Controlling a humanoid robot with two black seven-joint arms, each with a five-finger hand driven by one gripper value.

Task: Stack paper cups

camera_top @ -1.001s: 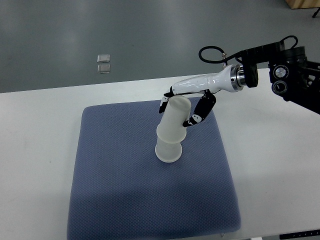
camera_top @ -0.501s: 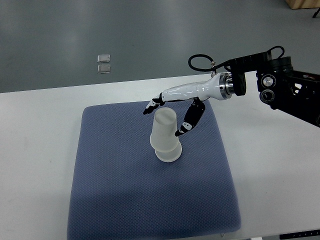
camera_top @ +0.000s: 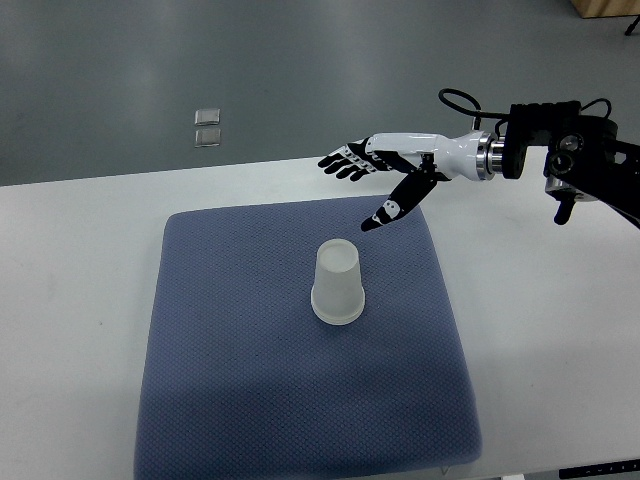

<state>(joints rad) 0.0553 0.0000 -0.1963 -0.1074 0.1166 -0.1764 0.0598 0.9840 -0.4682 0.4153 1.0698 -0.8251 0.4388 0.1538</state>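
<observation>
In the top view, the right hand (camera_top: 385, 180) has been lifted clear, its fingers (camera_top: 345, 160) spread apart and empty. The paper cups (camera_top: 338, 283), held half a second ago, are left nested upside down below and in front of it on the blue mat (camera_top: 220, 350), so the stack appears finished.

You see translucent white paper cups (camera_top: 338, 283) nested into one stack, turned upside down; it stands upright near the middle of a blue-grey textured square mat (camera_top: 250, 390); nothing touches it.
</observation>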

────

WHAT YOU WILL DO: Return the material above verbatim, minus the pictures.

TASK SOLUTION:
Controlling a humanoid robot with two black seven-joint arms, each with a five-finger hand driven by one gripper value.

Task: Stack paper cups

camera_top @ -1.001s: 
camera_top @ -0.501s: 
camera_top @ +0.000s: 

<state>(joints rad) 0.0553 0.0000 -0.1963 -0.1074 0.1166 -0.1764 0.0598 0.9840 -0.4682 0.4153 1.0698 -0.8251 0.4388 0.1538</state>
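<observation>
In the top view, the right hand (camera_top: 385, 180) has been lifted clear, its fingers (camera_top: 345, 160) spread apart and empty. The paper cups (camera_top: 338, 283), held half a second ago, are left nested upside down below and in front of it on the blue mat (camera_top: 220, 350), so the stack appears finished.

You see translucent white paper cups (camera_top: 338, 283) nested into one stack, turned upside down; it stands upright near the middle of a blue-grey textured square mat (camera_top: 250, 390); nothing touches it.
</observation>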

The full output has already been given.